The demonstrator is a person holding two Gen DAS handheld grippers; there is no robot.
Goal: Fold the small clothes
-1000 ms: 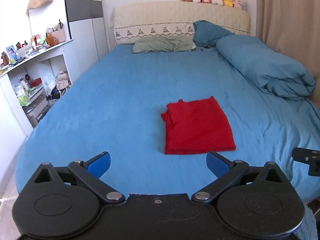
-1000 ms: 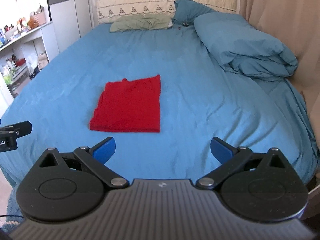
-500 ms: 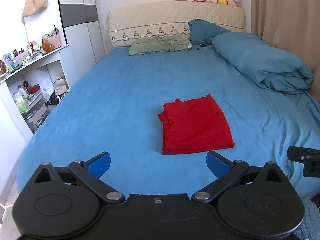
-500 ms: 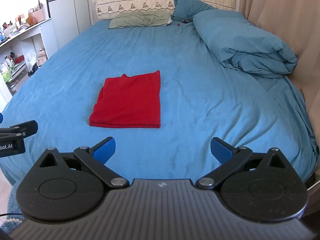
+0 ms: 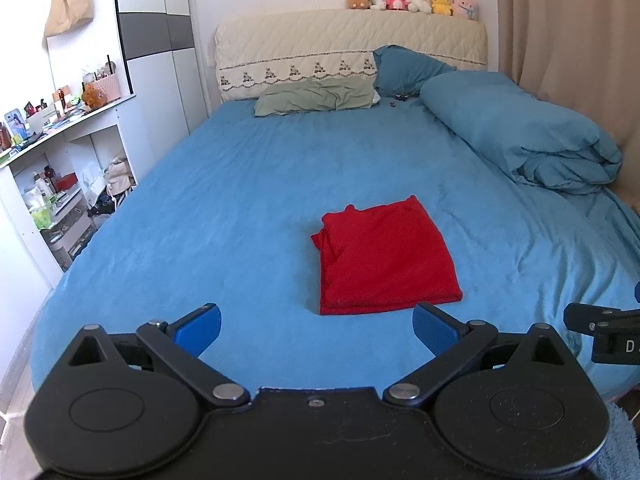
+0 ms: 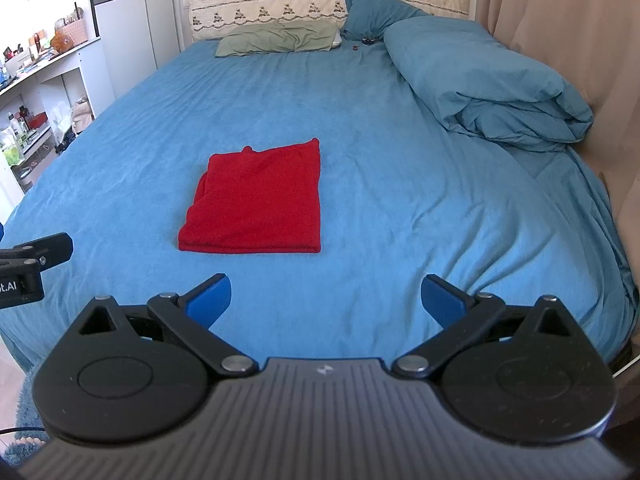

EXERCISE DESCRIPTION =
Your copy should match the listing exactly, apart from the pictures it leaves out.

TASK RESULT =
The demonstrator is a person holding two Gen DAS handheld grippers; there is no robot.
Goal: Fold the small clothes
-1000 ms: 
-1000 ms: 
-500 ms: 
-500 ms: 
+0 ms: 
+0 ms: 

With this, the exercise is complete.